PROBLEM TO WORK ON: Tally every line of the material that includes "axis", then give the tally and nothing else.

Start of STORED DATA

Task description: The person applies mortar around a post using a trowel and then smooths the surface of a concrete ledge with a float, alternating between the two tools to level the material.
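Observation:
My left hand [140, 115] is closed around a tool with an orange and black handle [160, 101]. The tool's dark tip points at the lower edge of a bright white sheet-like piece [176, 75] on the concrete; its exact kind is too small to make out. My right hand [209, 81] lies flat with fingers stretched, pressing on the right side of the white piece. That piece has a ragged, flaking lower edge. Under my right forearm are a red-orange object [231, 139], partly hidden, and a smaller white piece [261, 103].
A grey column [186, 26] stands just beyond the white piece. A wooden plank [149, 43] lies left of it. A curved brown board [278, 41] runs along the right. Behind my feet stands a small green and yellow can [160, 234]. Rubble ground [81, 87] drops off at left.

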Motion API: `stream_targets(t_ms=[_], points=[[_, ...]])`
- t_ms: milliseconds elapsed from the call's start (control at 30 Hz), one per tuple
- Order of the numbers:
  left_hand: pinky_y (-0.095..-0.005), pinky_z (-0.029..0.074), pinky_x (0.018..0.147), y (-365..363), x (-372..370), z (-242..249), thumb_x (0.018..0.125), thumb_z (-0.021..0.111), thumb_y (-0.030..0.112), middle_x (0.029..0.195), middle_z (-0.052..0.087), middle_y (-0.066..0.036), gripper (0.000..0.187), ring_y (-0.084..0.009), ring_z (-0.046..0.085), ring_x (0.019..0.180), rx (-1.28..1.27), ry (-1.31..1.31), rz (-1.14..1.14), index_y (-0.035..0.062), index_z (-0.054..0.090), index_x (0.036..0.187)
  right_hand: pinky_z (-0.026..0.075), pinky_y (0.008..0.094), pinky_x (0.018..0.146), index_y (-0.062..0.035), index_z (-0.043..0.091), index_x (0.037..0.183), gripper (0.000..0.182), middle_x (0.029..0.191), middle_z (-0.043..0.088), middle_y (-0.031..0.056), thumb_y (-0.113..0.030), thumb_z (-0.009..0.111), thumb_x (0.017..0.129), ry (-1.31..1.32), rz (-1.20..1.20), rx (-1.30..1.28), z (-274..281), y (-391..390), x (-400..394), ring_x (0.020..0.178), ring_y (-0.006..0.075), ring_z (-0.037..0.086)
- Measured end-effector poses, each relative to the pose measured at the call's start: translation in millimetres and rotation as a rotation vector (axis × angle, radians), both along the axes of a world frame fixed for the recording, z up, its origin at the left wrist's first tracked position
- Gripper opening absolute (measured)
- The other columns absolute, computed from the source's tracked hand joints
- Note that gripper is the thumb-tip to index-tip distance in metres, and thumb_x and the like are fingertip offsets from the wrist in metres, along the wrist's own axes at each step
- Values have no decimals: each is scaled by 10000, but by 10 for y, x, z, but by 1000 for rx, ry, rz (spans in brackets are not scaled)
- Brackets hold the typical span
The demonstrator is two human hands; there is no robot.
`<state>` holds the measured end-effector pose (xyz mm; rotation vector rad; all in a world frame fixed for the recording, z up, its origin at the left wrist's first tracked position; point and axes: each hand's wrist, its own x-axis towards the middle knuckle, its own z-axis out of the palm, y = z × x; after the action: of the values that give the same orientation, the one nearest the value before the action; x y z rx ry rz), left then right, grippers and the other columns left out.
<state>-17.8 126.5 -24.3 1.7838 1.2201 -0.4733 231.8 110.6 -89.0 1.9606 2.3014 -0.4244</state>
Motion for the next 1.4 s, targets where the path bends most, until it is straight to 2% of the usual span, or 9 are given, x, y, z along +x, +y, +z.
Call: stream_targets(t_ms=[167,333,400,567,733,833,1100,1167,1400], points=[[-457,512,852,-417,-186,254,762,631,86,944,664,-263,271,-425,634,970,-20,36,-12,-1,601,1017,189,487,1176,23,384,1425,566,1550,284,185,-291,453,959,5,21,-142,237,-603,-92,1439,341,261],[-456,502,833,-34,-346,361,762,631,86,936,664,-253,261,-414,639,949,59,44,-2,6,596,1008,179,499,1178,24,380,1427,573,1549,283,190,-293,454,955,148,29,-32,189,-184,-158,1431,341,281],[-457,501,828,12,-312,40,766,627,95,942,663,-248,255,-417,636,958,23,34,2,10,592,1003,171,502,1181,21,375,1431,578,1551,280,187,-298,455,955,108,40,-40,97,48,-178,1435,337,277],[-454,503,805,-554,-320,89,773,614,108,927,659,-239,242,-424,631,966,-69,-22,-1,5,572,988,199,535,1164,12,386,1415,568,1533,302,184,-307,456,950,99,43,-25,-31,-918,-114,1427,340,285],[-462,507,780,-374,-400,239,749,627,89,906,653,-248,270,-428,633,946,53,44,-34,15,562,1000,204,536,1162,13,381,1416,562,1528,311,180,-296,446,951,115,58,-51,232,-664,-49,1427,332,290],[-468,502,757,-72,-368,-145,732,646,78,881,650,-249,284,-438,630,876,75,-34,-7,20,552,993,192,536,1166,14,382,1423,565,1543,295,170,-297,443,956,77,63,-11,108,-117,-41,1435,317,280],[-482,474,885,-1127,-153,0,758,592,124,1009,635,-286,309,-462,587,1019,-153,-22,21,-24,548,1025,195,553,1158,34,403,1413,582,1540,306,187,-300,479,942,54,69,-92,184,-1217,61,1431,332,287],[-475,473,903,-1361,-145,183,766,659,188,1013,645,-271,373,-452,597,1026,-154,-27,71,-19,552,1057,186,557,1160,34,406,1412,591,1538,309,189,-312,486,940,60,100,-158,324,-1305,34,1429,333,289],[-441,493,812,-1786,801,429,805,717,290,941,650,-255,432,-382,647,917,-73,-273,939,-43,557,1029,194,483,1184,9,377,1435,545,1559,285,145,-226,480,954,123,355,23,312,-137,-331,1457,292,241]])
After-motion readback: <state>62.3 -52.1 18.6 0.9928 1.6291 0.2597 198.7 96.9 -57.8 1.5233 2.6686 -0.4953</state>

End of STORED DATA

RESPONSE AREA: 2